_Requirement_: In the entries that follow, the lines from the one with "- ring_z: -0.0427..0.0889" through the one with "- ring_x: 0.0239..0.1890" are the ones to write out, exactly and with both ends included. Nothing else should appear.

_Input material_:

Start of Block

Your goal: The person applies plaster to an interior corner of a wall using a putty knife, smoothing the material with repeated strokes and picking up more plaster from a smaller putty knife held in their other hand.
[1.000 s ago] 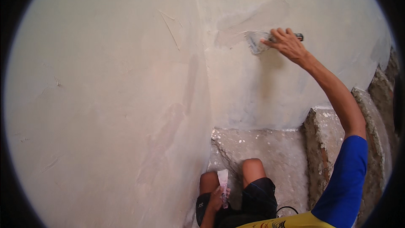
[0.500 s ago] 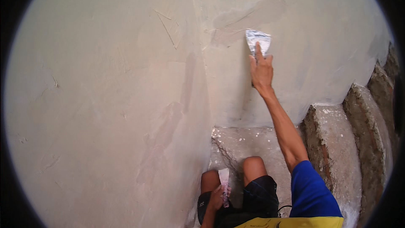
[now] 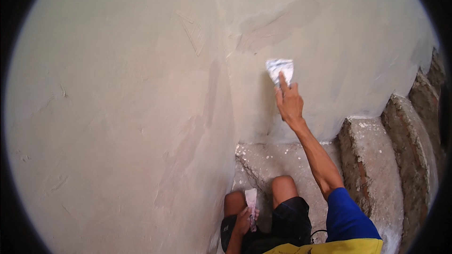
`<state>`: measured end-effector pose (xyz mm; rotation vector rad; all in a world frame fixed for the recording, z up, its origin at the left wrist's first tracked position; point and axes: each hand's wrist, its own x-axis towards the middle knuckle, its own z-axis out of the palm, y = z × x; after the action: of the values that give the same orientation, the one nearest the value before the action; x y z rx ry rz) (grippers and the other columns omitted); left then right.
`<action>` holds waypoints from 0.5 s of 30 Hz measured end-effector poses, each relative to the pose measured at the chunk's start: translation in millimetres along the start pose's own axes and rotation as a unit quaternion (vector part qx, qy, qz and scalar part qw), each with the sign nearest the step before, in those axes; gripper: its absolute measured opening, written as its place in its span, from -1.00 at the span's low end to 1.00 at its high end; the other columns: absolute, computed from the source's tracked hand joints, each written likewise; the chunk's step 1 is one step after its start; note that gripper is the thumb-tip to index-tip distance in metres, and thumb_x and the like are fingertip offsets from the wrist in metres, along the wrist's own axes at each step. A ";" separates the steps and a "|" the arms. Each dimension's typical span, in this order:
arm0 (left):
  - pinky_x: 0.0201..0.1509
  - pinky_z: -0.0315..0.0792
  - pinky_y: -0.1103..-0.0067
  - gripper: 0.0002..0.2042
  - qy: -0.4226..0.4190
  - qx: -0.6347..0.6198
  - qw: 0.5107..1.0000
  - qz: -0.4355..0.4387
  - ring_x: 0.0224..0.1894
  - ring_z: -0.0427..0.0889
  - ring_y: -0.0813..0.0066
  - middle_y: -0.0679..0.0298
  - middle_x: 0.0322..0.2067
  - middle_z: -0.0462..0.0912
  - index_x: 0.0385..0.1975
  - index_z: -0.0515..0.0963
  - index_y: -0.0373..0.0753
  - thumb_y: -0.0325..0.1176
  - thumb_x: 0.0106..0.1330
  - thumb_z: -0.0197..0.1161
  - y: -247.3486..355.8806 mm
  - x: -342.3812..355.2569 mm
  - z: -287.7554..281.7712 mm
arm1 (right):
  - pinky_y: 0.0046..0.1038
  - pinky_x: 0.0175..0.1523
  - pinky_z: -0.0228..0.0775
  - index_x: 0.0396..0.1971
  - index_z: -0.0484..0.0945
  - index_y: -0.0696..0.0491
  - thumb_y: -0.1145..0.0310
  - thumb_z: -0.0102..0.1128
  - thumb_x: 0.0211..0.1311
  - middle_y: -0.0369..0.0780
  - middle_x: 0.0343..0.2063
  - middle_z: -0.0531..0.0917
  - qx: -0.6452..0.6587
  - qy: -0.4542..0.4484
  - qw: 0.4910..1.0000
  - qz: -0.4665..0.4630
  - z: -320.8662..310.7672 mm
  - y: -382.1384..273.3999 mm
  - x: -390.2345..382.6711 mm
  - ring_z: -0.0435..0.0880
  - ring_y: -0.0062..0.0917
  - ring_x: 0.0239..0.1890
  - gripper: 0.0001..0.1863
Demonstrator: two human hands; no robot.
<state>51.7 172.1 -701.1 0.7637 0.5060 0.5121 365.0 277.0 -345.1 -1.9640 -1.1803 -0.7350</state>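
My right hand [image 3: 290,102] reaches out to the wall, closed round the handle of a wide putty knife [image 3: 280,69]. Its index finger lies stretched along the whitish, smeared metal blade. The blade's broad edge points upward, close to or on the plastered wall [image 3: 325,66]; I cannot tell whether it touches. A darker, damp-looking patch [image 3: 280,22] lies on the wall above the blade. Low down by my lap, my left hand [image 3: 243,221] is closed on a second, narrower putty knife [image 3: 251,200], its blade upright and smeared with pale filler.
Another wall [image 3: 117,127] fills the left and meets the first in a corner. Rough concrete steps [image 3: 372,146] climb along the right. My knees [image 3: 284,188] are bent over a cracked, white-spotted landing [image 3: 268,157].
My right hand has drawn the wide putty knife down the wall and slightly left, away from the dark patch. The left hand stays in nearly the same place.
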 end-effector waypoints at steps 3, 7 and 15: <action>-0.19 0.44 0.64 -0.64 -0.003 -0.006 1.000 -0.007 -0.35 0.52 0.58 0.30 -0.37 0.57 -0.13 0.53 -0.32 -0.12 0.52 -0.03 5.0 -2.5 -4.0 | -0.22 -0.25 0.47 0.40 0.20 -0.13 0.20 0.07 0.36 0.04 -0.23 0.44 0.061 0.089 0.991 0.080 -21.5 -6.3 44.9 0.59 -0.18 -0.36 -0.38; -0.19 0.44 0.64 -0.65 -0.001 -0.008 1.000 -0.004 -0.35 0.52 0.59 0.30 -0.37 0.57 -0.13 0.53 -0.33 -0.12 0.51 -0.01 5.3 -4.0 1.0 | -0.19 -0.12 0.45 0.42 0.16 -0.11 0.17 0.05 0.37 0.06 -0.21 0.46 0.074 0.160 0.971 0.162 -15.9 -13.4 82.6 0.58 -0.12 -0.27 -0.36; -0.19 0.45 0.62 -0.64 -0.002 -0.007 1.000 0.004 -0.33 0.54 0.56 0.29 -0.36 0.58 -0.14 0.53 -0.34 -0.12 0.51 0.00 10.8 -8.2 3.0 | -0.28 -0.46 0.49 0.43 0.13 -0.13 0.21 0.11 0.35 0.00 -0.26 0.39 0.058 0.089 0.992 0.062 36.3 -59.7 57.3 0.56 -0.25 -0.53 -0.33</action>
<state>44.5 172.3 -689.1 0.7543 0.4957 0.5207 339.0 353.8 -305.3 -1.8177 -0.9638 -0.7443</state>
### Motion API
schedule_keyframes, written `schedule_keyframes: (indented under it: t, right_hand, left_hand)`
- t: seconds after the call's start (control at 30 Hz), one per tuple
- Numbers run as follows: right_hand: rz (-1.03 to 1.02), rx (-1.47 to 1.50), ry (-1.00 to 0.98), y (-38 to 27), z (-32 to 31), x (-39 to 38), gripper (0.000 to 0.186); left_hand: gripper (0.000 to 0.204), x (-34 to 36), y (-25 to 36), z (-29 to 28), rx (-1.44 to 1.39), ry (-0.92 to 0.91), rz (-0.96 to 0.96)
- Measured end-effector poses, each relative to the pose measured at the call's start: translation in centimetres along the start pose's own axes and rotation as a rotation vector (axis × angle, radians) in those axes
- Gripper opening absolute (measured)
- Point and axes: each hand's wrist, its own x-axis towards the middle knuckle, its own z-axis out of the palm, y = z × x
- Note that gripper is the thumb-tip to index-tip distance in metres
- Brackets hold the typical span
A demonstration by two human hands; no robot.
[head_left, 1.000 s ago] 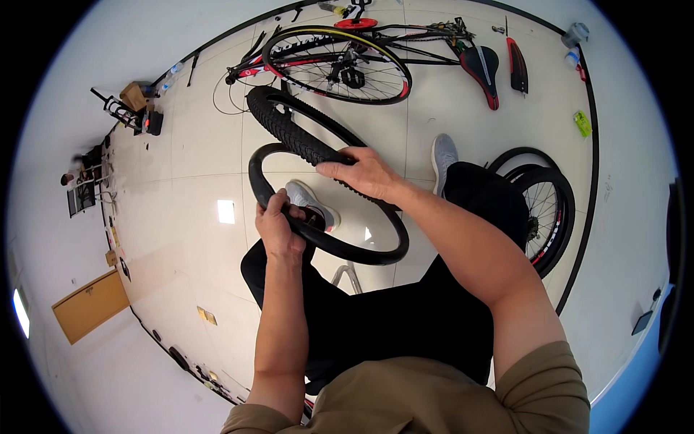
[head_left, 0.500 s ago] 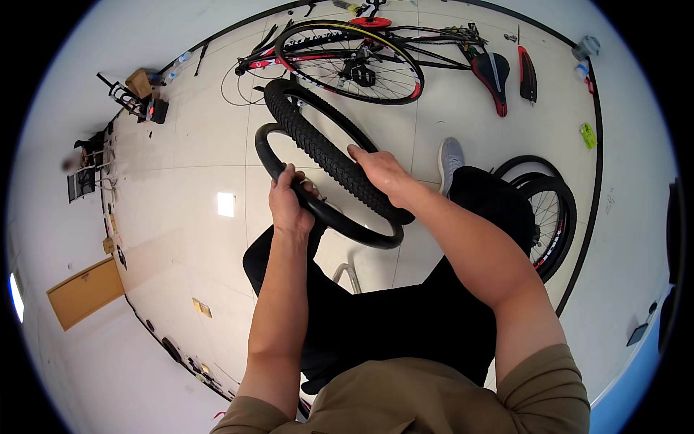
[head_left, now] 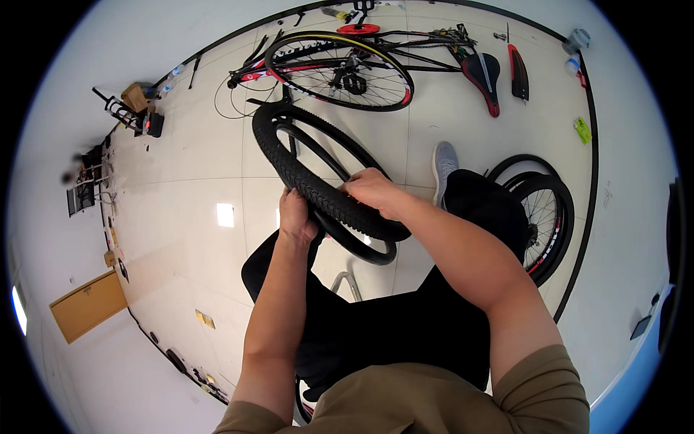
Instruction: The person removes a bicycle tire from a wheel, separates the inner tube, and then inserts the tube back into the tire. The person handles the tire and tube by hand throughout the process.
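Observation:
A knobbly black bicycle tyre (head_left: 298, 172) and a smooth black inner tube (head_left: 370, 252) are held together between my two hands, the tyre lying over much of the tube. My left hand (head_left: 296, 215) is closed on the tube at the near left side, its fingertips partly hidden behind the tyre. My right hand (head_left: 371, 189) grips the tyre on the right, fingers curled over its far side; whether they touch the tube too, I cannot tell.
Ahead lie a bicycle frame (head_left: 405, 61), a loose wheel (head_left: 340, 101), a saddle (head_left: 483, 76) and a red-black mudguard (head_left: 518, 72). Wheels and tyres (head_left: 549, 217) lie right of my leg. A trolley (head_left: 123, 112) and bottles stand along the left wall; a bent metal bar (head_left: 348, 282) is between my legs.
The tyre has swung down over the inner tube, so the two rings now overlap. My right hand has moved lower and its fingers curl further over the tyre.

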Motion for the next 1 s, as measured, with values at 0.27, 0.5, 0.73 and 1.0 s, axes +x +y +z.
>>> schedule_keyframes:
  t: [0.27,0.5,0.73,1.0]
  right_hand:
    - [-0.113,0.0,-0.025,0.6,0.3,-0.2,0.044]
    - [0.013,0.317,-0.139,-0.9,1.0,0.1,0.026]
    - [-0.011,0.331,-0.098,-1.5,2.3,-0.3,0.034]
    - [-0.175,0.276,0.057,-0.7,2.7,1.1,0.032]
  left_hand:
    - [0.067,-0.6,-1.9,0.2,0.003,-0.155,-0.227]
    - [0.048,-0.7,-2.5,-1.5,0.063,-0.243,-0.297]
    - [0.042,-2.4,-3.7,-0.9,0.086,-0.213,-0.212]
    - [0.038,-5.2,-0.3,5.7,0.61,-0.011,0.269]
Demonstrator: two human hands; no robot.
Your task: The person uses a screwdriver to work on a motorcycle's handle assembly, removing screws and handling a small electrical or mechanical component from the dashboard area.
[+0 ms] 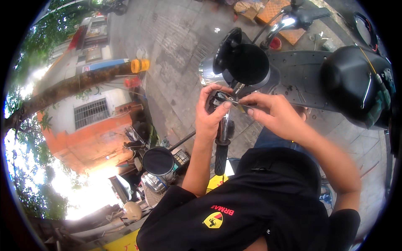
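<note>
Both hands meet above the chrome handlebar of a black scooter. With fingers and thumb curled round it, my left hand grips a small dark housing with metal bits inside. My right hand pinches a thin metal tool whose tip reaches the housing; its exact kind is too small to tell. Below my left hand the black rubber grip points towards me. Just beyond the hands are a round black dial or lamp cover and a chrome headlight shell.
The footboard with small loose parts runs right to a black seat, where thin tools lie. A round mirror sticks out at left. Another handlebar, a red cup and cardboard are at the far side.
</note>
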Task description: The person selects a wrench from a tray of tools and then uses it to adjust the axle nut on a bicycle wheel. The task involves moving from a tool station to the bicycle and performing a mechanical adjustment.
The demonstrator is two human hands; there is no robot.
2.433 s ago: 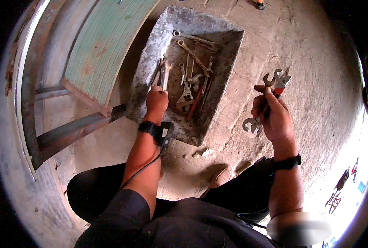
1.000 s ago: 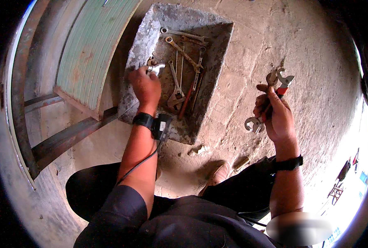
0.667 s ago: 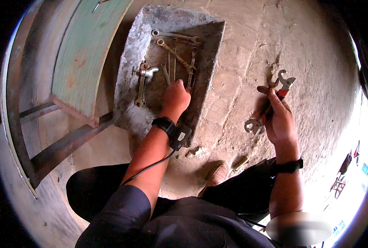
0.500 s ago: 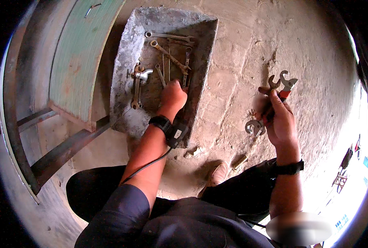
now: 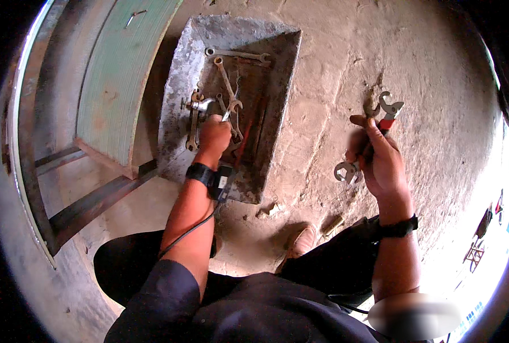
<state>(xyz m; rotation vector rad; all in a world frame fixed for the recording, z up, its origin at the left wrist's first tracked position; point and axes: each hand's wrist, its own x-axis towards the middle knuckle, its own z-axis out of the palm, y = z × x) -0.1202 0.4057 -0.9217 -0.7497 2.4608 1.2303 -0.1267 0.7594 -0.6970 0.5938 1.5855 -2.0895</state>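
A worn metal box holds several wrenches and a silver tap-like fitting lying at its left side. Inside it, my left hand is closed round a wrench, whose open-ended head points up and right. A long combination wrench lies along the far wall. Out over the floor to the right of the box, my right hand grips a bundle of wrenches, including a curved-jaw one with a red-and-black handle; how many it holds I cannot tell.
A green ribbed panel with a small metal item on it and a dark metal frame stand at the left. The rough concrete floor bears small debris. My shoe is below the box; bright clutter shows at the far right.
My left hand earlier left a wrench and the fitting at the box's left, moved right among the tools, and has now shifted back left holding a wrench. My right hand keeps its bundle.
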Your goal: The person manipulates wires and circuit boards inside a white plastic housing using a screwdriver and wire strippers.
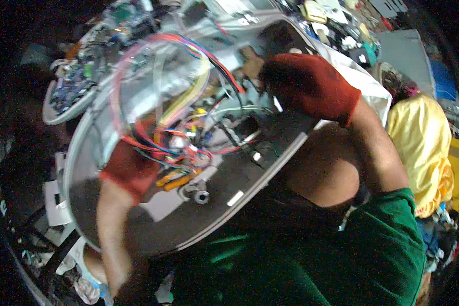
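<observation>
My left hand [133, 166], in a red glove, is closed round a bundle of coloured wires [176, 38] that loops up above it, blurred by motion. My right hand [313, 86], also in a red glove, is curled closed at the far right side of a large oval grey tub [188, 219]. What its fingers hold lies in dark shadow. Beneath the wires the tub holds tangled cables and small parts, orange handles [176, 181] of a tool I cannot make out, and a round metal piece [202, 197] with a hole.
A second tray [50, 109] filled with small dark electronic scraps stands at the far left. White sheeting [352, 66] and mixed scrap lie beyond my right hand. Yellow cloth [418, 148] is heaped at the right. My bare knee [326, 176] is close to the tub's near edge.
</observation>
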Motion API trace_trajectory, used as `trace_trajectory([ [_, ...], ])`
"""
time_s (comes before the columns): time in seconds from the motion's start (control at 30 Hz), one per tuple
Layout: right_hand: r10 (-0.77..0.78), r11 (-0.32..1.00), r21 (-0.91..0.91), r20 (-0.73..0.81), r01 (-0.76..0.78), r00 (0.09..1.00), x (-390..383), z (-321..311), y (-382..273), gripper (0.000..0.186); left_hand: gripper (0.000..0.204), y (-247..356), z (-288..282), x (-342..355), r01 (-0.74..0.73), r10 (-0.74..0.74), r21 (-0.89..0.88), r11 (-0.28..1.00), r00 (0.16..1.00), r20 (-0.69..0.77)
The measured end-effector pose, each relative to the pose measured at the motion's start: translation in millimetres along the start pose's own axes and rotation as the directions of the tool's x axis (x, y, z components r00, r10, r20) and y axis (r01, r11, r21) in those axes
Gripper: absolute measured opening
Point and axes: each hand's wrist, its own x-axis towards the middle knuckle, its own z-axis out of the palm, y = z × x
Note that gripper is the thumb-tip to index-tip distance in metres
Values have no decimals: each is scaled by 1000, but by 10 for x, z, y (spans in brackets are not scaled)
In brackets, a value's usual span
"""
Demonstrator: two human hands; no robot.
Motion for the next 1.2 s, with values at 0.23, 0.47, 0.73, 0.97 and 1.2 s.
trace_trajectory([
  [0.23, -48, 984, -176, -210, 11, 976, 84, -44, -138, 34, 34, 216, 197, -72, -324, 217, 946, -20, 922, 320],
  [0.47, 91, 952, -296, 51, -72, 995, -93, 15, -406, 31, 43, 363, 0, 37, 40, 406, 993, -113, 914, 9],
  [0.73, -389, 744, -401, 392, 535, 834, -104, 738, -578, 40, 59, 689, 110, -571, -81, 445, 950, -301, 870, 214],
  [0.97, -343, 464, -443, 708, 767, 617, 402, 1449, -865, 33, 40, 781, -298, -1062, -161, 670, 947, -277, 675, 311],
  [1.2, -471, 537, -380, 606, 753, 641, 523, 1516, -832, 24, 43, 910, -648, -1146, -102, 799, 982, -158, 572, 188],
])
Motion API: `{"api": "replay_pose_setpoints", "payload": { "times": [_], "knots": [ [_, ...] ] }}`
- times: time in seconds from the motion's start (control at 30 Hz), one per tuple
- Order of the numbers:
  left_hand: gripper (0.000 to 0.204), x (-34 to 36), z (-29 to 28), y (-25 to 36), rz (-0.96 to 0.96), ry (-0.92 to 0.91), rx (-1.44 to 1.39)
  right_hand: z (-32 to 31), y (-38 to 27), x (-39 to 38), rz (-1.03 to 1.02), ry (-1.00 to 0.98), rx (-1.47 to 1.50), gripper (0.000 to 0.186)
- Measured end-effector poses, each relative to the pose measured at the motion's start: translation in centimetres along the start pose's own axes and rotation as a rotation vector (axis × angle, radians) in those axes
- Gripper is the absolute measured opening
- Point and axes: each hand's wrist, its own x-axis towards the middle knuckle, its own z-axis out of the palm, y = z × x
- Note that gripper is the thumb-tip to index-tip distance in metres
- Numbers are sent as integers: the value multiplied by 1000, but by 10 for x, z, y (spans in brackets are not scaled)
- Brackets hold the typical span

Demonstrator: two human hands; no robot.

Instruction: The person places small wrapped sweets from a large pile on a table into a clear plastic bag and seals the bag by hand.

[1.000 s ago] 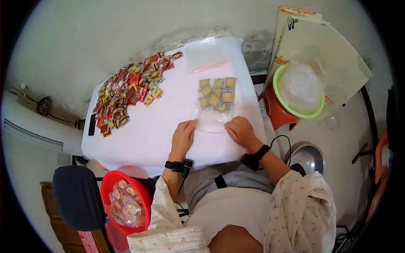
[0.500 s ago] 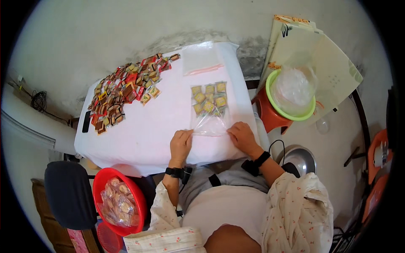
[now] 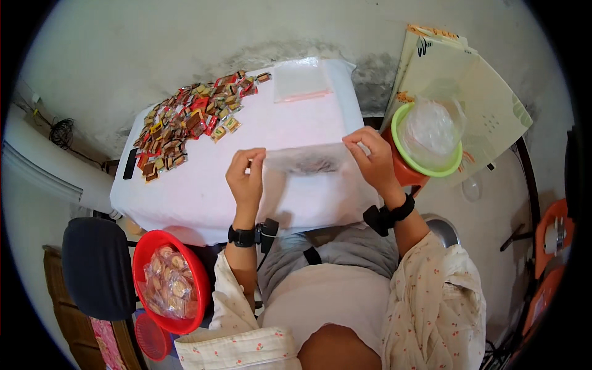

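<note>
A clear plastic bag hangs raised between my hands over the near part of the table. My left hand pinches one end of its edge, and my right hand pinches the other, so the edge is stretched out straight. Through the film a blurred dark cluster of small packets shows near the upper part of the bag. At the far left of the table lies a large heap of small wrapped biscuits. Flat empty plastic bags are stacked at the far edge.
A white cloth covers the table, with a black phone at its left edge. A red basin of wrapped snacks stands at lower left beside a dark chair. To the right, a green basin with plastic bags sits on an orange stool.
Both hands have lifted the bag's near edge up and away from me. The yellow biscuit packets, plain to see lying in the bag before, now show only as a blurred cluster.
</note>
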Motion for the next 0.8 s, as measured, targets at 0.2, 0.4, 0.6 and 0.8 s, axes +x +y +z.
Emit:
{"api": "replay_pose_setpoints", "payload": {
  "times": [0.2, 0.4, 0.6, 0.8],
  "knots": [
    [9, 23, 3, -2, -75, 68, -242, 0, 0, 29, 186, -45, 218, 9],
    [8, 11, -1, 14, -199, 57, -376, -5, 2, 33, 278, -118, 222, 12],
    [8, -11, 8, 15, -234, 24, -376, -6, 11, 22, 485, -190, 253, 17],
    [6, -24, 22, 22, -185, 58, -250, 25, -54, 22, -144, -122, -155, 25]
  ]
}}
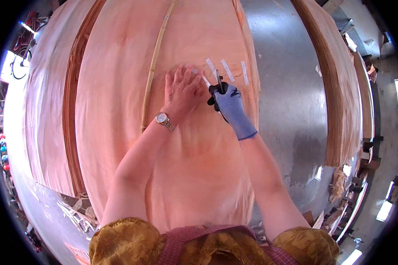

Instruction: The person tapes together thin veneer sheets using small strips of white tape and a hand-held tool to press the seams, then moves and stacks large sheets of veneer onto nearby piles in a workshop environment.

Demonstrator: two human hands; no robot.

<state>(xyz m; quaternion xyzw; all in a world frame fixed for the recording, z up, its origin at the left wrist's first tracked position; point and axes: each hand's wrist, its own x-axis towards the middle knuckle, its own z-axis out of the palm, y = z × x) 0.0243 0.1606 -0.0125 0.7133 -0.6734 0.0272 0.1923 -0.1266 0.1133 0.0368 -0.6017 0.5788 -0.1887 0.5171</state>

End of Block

_Answer for this exercise_:
  - ring_z: -0.0427..0.0889
  - ring_y: -0.0813..0.0066
  - middle_y: -0.0679..0.0298
  - middle_x: 0.0322..0.2067
  - middle_z: -0.0462..0.0912
  - index_x: 0.0385..0.1975
  - index_z: -0.0515..0.0963
  - index_y: -0.0373..0.0753
  - thumb_y: -0.0325..0.1176
  - thumb_x: 0.0106..0.1330
  - thumb_z: -0.0197..0.1161
  - y: -247.3486..355.8806 mm
  - x: -342.3812..355.2569 mm
  - z: -287.7554..281.7712 mm
arm1 (right):
  - pinky_y: 0.0046..0.1038
  - pinky_x: 0.0175..0.1523
  - pinky_z: -0.0228..0.0775
  - index_x: 0.0396..0.1971
  - index_z: -0.0484..0.0945
  - index_y: -0.0696..0.0491
  - thumb_y: -0.1145..0.0310
  - thumb_z: -0.0102..0.1128
  - thumb_x: 0.0211..0.1311
  - middle_y: -0.0369..0.0780
  - middle_x: 0.0343..0.2063
  - middle_z: -0.0531..0.0917
  - qx: -0.6452..0.6587
  - qy: -0.4542..0.4484
  - qw: 0.4910..1.0000
  - qz: -0.4665..0.4630
  - z: -320.8662..310.7672 mm
  - y: -382.1384..273.3999 mm
  - x: -390.2345..382.6711 mm
  - ring_z: -0.0435..0.0880
  - ring_y: -0.0062..0.0917
  - ring_x: 0.0239..0.1890

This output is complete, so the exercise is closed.